Description
Exception has occurred: RuntimeError
cusolver error: CUSOLVER_STATUS_INTERNAL_ERROR, when calling cusolverDnCreate(handle)
File "/workspaces/UniAD-main/projects/mmdet3d_plugin/uniad/detectors/uniad_track.py", line 270, in velo_update
g2l_r = torch.linalg.inv(l2g_r2).type(torch.float)
File "/workspaces/UniAD-main/projects/mmdet3d_plugin/uniad/detectors/uniad_track.py", line 643, in _forward_single_frame_inference
ref_pts = self.velo_update(
File "/workspaces/UniAD-main/projects/mmdet3d_plugin/uniad/detectors/uniad_track.py", line 748, in simple_test_track
frame_res = self._forward_single_frame_inference(
File "/workspaces/UniAD-main/projects/mmdet3d_plugin/uniad/detectors/uniad_e2e.py", line 292, in forward_test
result_track = self.simple_test_track(img, l2g_t, l2g_r_mat, img_metas, timestamp)
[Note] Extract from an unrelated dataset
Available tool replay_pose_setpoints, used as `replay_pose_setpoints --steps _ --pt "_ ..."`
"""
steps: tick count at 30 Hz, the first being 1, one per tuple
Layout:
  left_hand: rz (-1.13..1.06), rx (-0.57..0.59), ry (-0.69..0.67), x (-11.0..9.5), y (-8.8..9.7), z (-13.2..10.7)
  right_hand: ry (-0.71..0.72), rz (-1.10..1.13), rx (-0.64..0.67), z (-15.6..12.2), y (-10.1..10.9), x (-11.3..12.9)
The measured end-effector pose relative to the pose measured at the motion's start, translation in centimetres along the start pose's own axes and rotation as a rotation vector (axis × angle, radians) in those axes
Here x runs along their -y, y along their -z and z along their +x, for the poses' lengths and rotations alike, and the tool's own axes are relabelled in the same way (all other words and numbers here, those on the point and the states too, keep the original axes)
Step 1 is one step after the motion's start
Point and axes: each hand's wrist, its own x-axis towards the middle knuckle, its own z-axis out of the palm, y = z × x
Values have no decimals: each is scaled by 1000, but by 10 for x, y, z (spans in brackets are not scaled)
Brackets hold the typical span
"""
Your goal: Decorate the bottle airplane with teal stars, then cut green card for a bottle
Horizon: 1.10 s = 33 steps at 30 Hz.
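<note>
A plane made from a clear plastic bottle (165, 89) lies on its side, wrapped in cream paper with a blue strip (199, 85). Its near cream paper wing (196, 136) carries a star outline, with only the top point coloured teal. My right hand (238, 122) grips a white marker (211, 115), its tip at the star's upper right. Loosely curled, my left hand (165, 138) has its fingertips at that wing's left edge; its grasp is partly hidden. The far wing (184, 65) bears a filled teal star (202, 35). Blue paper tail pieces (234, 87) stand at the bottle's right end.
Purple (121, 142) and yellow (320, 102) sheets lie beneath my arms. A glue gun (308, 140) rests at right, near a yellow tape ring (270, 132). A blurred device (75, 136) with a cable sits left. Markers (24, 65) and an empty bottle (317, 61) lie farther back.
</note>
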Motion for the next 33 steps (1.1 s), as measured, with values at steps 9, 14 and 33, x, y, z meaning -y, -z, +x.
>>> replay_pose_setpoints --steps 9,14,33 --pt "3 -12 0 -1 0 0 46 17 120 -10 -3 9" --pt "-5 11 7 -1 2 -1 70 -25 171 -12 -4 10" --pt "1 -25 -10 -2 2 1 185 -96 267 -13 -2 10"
File "/workspaces/UniAD-main/projects/mmdet3d_plugin/uniad/detectors/uniad_e2e.py", line 83, in forward
return self.forward_test(**kwargs)
File "/usr/local/lib/python3.8/dist-packages/torch/nn/modules/module.py", line 1051, in _call_impl
return forward_call(*input, **kwargs)
File "/usr/local/lib/python3.8/dist-packages/torch/nn/parallel/distributed.py", line 799, in forward
output = self.module(*inputs[0], **kwargs[0])
File "/usr/local/lib/python3.8/dist-packages/torch/nn/modules/module.py", line 1051, in _call_impl
return forward_call(*input, **kwargs)
File "/workspaces/UniAD-main/projects/mmdet3d_plugin/uniad/apis/test.py", line 90, in custom_multi_gpu_test
result = model(return_loss=False, rescale=True, **data)
File "/workspaces/UniAD-main/tools/test.py", line 231, in main
outputs = custom_multi_gpu_test(model, data_loader, args.tmpdir,
File "/workspaces/UniAD-main/tools/test.py", line 261, in
main()
RuntimeError: cusolver error: CUSOLVER_STATUS_INTERNAL_ERROR, when calling cusolverDnCreate(handle)
这个项目的检测效果看起来很神奇我就想自己复现一下,我使用docker配置的项目环境项目跑起来后在迭代dataloder的数据用模型进行推理时出现这个错误,神奇的是在这个错误发生前代码已经完成datalode迭代的第一个data的推理并且得到了推理结果,但当迭代第二个data时却出现这个问题,我在这个问题上困扰了很长时间,如果有大神能给予一些启发性的指点我将感激不尽
The detection effect of this project looks amazing, so I wanted to reproduce it myself. I used Docker to configure the project environment. After the project was running, when iterating through the dataloader's data and using the model for inference, this error occurred. What's amazing is that before this error occurred, the code had already completed the inference of the first set of data from the dataloader and obtained the inference results. However, when iterating to the second set of data, this problem arose.I have been troubled by this issue for a long time. If any expert could give me some enlightening guidance, I would be immensely grateful.